Yahoo also said it has not been able to identify the intrusion associated with the theft, but the stolen user account information may have included names, e-mail addresses, telephone numbers, dates of birth, hashed passwords and, in some cases, encrypted or unencrypted security questions and answers.
Read more about the breach here in an article published by the Wall Street Journal called "Yahoo discloses New Breach of 1 Billion User Accounts >>
Jeff Williams, Co-founder and CTO of Contrast Security, was asked to respond to the breaking story by The San Diego Union Tribune and was thoughts were printed in the article "What to Do about Latest Yahoo Data Breach."
Jeff Williams' response to the Yahoo breach is printed below.
This is the Exxon Valdez of security breaches. 1 billion accounts compromised, when there are only 3 billion people with Internet access in the world. Many people use Yahoo email as their primary account. That means the attackers could reset passwords for bank accounts, medical providers, credit card accounts, etc… and retrieve the password reset email from the Yahoo victims.

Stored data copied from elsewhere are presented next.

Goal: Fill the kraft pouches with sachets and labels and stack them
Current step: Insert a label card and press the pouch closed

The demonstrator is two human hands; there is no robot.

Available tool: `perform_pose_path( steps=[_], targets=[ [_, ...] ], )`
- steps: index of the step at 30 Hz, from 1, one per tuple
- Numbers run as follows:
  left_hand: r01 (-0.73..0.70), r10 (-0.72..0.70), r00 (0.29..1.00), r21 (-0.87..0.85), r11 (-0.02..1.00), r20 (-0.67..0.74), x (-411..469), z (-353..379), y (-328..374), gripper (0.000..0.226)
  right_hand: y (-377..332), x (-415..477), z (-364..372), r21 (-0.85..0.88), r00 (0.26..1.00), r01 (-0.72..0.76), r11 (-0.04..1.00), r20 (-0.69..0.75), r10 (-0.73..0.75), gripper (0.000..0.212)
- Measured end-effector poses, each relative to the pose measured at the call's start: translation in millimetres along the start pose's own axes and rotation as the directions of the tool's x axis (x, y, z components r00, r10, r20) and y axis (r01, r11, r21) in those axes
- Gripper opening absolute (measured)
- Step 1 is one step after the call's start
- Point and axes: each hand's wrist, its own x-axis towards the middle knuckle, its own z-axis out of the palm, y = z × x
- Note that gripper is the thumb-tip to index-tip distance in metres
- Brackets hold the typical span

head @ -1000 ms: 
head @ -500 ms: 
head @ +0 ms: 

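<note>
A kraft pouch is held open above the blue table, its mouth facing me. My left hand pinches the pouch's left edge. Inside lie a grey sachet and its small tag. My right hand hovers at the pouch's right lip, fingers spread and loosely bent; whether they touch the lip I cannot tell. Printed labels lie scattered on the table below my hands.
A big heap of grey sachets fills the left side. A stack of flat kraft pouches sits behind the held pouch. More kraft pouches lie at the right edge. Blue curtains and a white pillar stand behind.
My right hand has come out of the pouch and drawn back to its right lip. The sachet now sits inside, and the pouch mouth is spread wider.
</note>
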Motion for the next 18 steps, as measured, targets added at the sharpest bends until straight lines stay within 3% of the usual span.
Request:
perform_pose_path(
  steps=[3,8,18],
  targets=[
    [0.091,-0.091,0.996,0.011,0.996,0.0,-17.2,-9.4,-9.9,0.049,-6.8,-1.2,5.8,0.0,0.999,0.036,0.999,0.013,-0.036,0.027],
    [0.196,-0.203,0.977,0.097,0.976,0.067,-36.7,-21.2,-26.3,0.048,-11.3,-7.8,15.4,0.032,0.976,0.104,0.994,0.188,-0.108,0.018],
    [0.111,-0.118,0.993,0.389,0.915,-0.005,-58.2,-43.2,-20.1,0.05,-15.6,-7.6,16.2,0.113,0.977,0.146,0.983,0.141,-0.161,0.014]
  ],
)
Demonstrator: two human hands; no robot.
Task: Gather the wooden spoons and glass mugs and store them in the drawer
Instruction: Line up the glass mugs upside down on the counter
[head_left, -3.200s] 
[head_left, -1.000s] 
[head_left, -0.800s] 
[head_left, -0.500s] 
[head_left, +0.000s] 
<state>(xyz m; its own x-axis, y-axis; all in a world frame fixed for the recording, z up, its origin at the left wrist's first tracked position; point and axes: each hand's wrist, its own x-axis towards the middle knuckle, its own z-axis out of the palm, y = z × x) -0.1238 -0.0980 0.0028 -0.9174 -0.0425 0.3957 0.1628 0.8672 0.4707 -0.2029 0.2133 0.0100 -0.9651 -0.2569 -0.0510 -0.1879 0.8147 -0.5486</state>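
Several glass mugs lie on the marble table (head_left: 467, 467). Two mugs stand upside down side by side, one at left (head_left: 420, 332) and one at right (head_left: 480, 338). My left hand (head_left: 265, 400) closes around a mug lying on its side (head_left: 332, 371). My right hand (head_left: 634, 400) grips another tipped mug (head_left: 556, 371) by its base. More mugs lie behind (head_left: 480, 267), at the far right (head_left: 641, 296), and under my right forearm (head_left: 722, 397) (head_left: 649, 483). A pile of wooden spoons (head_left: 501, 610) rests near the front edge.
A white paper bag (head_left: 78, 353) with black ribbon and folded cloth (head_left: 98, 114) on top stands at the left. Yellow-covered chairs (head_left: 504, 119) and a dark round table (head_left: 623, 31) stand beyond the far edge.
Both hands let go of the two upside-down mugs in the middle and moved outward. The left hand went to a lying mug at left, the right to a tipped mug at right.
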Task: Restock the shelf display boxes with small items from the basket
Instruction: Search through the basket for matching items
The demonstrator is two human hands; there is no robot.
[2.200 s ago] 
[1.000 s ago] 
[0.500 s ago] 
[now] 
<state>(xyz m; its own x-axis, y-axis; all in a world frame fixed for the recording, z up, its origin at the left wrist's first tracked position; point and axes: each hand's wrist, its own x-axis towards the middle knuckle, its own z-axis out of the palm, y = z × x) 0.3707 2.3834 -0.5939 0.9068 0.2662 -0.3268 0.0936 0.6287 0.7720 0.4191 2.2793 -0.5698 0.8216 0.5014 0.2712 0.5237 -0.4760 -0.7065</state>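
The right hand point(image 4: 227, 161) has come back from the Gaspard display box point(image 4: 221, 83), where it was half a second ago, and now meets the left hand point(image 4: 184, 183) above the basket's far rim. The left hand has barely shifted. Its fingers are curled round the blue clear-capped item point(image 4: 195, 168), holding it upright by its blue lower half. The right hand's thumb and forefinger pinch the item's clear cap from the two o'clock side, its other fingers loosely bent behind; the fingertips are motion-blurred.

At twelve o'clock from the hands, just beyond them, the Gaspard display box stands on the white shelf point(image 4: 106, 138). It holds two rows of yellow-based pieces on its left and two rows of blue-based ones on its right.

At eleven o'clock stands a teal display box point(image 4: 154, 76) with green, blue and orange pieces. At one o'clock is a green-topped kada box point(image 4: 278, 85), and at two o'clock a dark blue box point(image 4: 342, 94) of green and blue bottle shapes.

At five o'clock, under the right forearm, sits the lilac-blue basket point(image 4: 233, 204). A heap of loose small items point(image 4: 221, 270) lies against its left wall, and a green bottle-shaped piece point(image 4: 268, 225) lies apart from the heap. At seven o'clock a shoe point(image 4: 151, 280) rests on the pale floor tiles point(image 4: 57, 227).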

Some of the practices that Yahoo has disclosed as part of this breach, such as using MD5 for hashing passwords and using a forgeable cookie algorithm, are just reckless. I’ve taught my secure coding students not to do these things for over 15 years. Attempting to blame a nameless state-sponsored actor to make it seem as though you are helpless against a super-genius criminal syndicate is a little pathetic. You left the door unlocked.
The fact that the attacker seems to have had access to Yahoo proprietary source code is extremely concerning for two reasons. First, they can use that code to identify more weaknesses to exploit in the future. But second, and more importantly, the attacker must have had access to systems storing that code. Were they able to plant backdoors and other trojans? No way to tell. What other internal Yahoo systems were compromised?
But the most concerning part of this disclosure is that the attack seems to have happened in August 2013. So for over three years, Yahoo has either been entirely compromised without knowing it, or has been unwilling to share the fact that they were hacked with the billion people whose accounts were compromised. Look, I can understand getting hacked. But not letting me know prevents me from taking action to protect myself. You don’t know what risk I’m willing to take – that’s my decision.
It’s not enough for Yahoo to say that they’ve cleaned up this mess. They haven’t. They can’t. I need to trust my email provider to be certain that appropriate precautions are in place, that the defenses actually work, monitor those defenses to make sure they’re working, and to let me know immediately if there’s a problem.